◆ EXERCISE PROMPT: An exact reproduction is needed of every line from the beginning of the data down to and including the line that contains "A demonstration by", minus the pictures.

[Records from a collection]
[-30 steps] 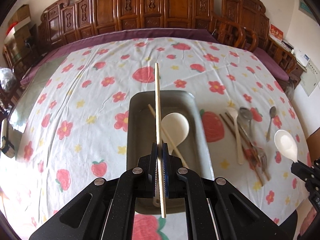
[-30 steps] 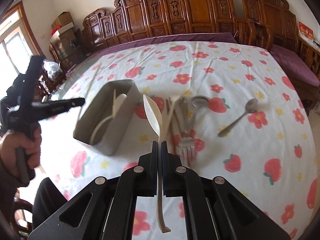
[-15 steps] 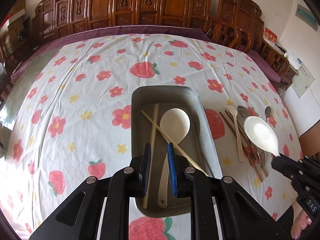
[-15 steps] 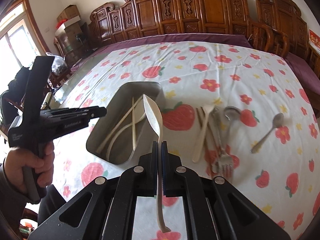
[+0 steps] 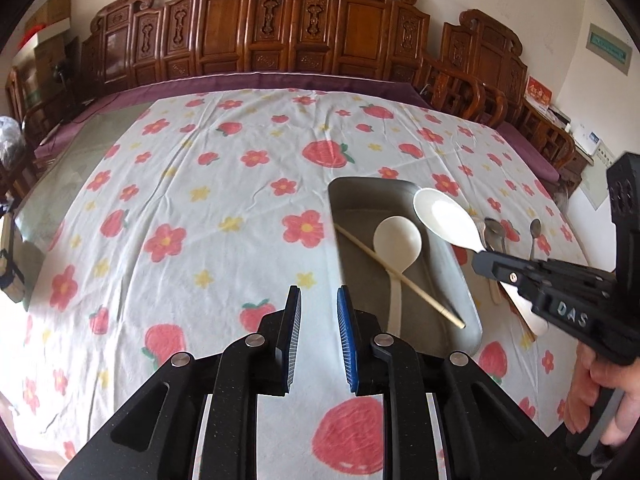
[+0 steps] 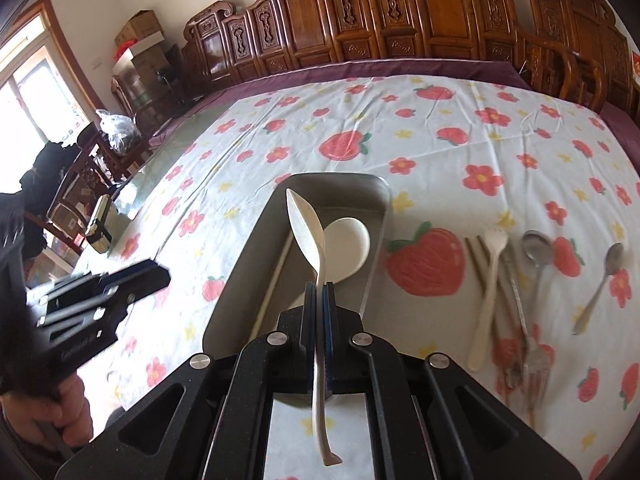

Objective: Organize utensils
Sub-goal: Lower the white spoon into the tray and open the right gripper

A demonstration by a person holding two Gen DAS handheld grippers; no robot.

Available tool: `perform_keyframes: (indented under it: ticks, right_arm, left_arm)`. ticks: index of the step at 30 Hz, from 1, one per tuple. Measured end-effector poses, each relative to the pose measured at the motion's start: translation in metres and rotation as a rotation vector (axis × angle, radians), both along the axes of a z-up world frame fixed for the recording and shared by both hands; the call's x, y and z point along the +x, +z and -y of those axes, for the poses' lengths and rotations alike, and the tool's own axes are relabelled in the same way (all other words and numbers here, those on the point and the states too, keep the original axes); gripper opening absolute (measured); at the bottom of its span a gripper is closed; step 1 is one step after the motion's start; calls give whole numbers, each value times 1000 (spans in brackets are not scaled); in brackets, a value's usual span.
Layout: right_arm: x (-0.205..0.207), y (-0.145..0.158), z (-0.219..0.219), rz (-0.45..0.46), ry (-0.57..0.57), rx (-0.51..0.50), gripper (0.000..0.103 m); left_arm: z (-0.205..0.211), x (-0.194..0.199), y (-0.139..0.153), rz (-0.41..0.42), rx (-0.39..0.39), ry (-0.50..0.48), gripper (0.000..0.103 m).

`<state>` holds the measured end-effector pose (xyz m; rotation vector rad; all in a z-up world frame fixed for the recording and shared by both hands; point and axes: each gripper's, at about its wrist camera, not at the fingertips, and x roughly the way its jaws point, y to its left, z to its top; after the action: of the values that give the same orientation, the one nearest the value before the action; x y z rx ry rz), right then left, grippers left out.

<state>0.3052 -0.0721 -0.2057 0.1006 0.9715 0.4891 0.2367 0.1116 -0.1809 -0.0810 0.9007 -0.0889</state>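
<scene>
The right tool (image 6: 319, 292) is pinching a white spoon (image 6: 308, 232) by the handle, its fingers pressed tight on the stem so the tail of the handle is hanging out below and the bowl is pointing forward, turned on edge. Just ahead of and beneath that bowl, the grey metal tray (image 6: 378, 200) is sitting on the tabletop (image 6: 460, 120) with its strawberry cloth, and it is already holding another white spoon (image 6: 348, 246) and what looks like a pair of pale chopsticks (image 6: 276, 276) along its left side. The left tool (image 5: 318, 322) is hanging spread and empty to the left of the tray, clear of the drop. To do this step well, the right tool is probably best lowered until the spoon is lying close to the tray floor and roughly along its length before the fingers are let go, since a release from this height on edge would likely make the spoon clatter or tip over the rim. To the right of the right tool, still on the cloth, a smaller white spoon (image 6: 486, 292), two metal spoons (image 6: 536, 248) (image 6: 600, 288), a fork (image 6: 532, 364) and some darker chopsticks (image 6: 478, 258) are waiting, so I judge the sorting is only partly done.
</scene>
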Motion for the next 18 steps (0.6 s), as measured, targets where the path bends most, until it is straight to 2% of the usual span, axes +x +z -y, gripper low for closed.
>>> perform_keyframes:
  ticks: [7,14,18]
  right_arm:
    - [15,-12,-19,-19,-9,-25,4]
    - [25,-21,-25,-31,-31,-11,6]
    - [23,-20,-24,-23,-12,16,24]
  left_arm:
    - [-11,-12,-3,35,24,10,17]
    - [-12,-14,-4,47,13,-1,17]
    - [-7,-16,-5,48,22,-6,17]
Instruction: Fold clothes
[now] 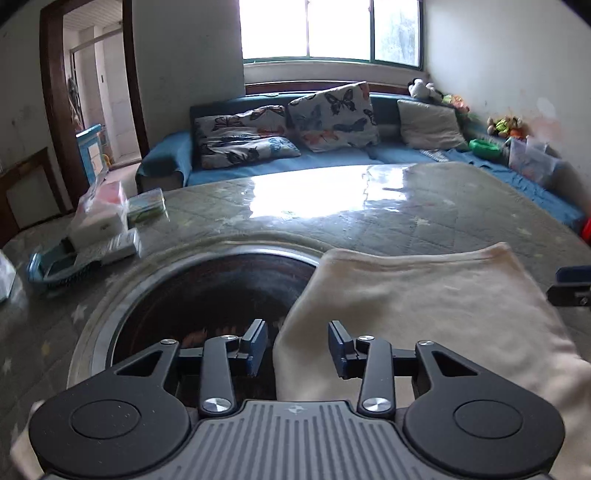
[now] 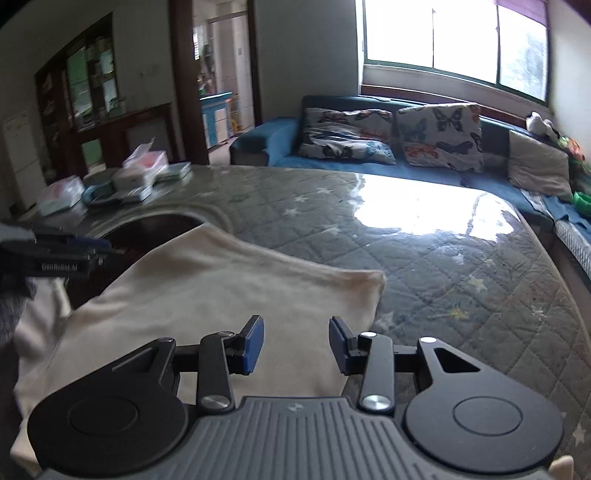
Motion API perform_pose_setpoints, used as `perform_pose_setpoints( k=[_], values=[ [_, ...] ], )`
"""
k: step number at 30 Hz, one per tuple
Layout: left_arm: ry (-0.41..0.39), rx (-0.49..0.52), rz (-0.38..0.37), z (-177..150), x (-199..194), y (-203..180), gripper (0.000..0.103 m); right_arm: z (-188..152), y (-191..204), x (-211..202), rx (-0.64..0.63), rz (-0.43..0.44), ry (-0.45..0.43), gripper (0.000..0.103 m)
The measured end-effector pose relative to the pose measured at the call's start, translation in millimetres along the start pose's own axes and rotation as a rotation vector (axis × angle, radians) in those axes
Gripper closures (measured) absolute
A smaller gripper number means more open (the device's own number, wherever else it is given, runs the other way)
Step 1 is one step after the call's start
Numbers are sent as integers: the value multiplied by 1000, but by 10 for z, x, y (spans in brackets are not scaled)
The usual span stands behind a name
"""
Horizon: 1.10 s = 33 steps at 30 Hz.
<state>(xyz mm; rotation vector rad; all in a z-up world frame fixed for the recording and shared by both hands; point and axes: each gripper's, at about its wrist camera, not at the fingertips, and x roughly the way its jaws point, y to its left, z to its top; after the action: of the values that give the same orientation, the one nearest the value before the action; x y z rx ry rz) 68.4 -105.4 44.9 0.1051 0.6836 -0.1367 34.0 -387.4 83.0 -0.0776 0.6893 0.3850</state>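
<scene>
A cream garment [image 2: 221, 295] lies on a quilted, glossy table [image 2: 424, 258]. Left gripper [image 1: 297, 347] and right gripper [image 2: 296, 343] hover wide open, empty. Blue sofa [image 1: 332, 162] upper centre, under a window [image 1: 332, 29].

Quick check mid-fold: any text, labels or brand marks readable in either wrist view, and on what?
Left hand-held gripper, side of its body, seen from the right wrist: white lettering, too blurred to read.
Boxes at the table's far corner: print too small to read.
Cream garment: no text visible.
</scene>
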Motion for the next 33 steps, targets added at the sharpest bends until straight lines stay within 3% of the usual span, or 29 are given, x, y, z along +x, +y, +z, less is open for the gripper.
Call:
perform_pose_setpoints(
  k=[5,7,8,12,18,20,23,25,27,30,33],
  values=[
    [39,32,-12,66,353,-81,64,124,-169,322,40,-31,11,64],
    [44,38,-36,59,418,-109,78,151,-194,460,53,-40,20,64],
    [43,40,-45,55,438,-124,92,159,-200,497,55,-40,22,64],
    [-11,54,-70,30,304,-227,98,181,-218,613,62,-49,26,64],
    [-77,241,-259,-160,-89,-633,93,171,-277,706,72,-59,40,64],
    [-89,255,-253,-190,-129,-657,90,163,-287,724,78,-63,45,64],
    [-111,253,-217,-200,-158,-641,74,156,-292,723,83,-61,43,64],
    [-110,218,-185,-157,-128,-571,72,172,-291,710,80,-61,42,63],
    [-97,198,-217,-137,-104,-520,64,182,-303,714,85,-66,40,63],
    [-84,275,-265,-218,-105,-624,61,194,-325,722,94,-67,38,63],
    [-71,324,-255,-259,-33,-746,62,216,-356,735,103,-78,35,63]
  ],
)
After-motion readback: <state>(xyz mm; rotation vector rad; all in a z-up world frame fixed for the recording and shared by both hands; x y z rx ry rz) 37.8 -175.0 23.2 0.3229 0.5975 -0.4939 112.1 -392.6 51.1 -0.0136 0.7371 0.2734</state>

◆ OUTPUT OF THE TASK:
[-30 steps] 
[-30 steps] 
[-15 steps] 
[-15 steps] 
[+0 steps] 
[+0 steps] 

Objective: Organize utensils
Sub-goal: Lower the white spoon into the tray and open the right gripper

A demonstration by a person holding two Gen DAS handheld grippers; no robot.

Nothing remains to be added to the answer.